Will appears to venerate Madison and baseball. My father was a nonobservant Jew, my Catholic mother excommunicated for divorcing him. I was confirmed by the bishop of Salzburg, but stopped going to church after high school, where I was a member of a Scout troop sponsored by Presbyterians. Attended a Missouri Synod Lutheran church for a few years to read through the Bible in later life. When asked this question today offer the response The New England Theology I suppose. They were, I think, good republicans all.

#31 Comment By sickoftalking On July 9, 2013 @ 1:48 am


If you believe that our life here on Earth is ephemeral and temporary, that our lives here — in a material sense — ultimately don’t matter, I’d argue you’ll much better handle the death of a child than if you’re clinging on to some vain illusion that everything lasts forever; that when we lose someone it represents a fatal, terminal blow.

And you might have some comfort reflecting back on religion, and the sense of the Eternal it conveys, and the idea that you may somehow physically greet that child again in an afterlife will not seem so relevant.

The most important thing about religion, to me, is the perspective it brings. I think you can come to that perspective through an abstract understanding, or through a concrete understanding.

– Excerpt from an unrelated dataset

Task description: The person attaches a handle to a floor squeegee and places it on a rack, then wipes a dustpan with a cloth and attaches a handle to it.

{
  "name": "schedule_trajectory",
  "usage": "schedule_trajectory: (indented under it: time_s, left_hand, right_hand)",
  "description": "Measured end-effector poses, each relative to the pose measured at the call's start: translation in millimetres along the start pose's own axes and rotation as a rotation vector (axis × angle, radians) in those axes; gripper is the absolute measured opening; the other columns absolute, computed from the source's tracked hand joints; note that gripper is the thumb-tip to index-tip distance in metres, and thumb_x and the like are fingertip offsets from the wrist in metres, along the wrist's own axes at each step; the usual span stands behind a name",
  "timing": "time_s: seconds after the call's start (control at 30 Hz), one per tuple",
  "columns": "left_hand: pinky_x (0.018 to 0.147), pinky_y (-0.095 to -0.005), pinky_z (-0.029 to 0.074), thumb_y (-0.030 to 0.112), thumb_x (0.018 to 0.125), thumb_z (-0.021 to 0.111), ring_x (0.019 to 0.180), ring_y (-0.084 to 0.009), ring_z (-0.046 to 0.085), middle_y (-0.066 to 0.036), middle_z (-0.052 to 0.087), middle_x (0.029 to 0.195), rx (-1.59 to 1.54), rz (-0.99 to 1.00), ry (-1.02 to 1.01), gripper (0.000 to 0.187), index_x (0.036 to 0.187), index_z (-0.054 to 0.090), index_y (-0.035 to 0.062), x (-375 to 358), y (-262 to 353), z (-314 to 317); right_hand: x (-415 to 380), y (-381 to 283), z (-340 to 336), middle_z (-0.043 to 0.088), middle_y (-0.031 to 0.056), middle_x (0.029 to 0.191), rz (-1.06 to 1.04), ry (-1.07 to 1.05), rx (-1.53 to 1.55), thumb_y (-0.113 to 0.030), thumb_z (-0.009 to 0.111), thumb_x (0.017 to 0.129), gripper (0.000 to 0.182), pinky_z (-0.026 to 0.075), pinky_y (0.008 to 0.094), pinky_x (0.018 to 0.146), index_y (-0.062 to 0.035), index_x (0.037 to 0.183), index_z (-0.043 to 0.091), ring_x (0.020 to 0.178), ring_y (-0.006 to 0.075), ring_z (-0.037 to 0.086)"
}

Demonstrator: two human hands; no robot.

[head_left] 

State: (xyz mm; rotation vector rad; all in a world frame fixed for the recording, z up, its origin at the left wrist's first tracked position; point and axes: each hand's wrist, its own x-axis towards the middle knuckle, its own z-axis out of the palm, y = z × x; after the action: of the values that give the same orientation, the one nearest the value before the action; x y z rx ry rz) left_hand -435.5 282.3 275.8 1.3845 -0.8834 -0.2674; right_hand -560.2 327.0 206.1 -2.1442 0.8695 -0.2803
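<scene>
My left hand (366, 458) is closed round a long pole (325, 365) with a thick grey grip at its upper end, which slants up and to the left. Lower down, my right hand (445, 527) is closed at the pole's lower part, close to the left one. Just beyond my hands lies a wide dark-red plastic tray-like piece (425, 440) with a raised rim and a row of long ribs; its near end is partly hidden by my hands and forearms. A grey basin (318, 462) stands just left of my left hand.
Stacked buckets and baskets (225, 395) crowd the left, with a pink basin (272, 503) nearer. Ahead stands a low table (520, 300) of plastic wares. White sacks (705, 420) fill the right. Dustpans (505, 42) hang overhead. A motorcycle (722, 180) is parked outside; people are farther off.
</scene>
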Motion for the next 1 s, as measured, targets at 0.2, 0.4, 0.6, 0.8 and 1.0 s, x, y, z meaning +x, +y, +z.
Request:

All allegory does is put the abstract in concrete terms.

#32 Comment By David T On July 9, 2013 @ 7:13 am

Michael N. Moore: “Are there valid values to illuminate our path toward death or is everything permitted?”

If you think that the existence of God is what determines whether “everything is permitted” or there is an objective moral code, please read *Euthyphro.* And also [9]

#33 Comment By Michael N Moore On July 9, 2013 @ 12:20 pm

David T.,

I just got through saying that arguing about whether “God” exists of does not exist is pointless. Values are not objective and cannot be empirically proved or disproved. I suggest you read The Critique on Pure Reason by Immanual Kant.

#34 Comment By Michael N Moore On July 9, 2013 @ 1:28 pm

Scientifically, we should be pushing our elderly out on ice floes. This would be a value-free scientific solution to our fiscal crisis. From a Darwinian perspective, we males should be killing other males and raping their women, better to spread our seed. We should also stop feeding unproductive people and only allow the strongest and smartest people to breed. Why aren’t we doing this? : Because it conflicts with our unscientific moral sense.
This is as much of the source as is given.